His father's hand is steady and easy, and his voice like a prayer in his dreams. "Just ride it out, son. Ride it out. Everything will be better in the morning."

-o-

Seth doesn't wake up the next morning. Or the morning after that. He doesn't really wake up for two weeks and when he does, it's an entirely different thing.

The world is sharper and clearer now, burning hot with a fire that Seth has only dreamed about until now. He's stronger and faster and things taste richer and even the very act of breathing is suddenly spectacular.

He's spectacular. Suddenly all the years of trailing after the popular kids and getting picked last don't quite matter as much. He would be at risk of seeming cocky about it, but it's more than him. It's something bigger than him, something he's a part of, an important part of an even more important puzzle. And that's all he's wanted; to be useful, to be valuable, to do something for others that really counted for something.

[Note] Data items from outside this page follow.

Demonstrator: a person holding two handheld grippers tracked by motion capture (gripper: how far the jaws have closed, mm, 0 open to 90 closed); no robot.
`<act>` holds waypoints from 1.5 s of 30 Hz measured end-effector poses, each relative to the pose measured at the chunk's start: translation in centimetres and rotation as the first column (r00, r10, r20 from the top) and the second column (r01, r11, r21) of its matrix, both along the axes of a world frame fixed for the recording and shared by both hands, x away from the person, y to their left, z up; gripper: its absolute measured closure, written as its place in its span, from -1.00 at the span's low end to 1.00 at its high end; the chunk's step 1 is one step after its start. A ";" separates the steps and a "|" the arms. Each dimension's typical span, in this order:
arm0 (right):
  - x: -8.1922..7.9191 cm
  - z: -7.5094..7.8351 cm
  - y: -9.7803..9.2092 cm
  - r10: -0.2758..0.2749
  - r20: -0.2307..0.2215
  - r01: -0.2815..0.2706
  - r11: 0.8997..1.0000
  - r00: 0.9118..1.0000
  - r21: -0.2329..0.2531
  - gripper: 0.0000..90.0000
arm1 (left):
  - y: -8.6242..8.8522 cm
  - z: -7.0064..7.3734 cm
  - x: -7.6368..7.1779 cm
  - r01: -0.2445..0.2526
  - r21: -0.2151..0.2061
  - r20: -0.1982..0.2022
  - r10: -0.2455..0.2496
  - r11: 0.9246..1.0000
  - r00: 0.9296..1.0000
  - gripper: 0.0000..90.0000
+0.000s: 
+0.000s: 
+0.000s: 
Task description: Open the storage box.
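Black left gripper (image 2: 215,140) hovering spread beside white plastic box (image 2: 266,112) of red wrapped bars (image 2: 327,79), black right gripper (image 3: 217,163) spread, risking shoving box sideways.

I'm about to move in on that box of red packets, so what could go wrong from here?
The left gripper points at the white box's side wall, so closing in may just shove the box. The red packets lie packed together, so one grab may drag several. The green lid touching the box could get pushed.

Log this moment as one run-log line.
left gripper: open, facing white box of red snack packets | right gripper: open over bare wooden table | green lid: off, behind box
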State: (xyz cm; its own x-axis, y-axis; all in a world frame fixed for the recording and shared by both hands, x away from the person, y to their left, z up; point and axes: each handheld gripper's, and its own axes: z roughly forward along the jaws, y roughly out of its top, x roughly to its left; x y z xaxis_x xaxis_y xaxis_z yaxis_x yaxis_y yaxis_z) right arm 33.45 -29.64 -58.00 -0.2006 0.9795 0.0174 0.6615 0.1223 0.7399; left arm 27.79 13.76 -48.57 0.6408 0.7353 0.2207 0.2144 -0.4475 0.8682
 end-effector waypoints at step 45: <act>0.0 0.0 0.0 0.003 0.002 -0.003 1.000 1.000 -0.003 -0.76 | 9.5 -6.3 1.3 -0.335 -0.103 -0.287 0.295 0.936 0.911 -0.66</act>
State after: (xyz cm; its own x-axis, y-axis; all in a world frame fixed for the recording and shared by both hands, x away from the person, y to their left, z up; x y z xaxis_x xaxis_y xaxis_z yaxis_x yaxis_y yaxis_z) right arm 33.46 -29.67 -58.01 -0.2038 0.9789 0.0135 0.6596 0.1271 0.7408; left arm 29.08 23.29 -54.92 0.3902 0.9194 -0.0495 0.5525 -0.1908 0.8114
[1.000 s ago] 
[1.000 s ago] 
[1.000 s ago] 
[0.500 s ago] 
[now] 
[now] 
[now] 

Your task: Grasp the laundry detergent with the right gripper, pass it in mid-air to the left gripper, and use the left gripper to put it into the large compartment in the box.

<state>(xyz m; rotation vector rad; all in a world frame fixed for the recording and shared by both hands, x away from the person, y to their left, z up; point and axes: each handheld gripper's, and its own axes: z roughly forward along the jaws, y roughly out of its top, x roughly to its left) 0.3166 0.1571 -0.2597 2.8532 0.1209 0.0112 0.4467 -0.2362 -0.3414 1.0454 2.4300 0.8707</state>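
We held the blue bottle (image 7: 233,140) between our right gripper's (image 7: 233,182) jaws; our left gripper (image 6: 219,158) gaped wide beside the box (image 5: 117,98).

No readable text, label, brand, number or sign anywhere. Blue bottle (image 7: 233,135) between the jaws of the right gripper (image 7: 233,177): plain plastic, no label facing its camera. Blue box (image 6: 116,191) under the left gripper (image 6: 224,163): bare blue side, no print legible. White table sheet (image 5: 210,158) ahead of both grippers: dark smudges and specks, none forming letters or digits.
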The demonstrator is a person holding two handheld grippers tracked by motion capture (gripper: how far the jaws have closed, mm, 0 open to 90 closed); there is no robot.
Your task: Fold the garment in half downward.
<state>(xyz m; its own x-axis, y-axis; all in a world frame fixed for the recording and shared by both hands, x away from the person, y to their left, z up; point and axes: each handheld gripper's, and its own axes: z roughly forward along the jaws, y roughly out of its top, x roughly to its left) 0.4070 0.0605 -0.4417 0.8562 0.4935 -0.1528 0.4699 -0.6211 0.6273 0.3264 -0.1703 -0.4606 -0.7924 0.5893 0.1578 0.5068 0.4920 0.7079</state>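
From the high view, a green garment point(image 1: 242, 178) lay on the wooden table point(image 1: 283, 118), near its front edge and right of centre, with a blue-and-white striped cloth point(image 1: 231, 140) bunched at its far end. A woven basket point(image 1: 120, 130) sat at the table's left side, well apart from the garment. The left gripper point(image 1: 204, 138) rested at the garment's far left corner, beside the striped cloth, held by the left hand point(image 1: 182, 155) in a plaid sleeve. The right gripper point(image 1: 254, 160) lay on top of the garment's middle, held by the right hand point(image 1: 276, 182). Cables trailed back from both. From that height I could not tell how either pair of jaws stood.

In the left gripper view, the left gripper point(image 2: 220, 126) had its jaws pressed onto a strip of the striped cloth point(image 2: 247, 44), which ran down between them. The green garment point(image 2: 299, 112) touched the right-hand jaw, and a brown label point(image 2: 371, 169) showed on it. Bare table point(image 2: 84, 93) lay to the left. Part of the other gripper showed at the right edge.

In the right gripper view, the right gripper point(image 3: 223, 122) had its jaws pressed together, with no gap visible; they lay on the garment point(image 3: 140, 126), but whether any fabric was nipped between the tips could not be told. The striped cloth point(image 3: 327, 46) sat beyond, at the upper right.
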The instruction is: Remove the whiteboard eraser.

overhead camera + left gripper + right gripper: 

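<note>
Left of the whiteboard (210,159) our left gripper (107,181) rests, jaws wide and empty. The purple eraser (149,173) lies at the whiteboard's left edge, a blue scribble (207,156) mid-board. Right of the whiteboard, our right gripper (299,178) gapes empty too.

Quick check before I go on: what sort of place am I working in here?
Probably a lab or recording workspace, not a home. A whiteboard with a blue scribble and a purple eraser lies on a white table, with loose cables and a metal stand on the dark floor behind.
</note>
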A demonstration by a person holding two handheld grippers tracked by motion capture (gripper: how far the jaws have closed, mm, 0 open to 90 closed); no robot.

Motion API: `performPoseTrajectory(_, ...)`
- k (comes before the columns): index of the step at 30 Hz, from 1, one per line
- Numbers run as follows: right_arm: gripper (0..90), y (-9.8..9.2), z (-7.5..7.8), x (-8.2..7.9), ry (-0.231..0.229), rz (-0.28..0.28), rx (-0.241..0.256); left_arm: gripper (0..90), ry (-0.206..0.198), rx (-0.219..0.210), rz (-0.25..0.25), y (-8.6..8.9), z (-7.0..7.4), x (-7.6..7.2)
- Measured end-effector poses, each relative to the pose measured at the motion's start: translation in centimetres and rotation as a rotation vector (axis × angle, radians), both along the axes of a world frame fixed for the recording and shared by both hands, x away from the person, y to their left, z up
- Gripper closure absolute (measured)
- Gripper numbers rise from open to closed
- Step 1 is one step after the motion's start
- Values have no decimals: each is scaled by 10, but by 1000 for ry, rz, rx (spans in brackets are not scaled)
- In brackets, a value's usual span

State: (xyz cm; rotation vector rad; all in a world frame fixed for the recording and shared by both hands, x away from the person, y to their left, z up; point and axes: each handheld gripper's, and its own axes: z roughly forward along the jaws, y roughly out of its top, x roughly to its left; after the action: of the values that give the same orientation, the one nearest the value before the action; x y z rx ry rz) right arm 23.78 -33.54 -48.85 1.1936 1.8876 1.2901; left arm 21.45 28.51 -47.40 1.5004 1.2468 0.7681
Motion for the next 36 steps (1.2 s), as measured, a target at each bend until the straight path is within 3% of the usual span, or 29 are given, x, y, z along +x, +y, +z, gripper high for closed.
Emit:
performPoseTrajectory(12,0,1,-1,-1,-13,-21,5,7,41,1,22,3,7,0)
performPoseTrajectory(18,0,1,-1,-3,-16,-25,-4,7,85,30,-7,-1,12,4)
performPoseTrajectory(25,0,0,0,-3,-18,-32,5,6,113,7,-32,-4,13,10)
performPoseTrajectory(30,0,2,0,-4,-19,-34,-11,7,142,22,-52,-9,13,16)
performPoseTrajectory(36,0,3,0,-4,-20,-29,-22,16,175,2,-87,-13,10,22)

His family looks at him different, with tears, with uncertainty. His father even looks downright scared, eyes red from crying. They're all still trying to come to terms with this, trying to figure out what to do now. For the first time, Seth's not the last one to figure it out, to put all the pieces together. This is what they told him all along.

They were right, he knows. Leah, his mom, his father. Sam Uley, Jacob Black. They were all right about everything.

You should get a life.

I know you can do great things someday.

It gets better.

Just because it's an obligation doesn't mean it has to suck.

Seth just knows he's standing in front of his life now, looking up at how far it goes and thinking, wow, how awesome this might be.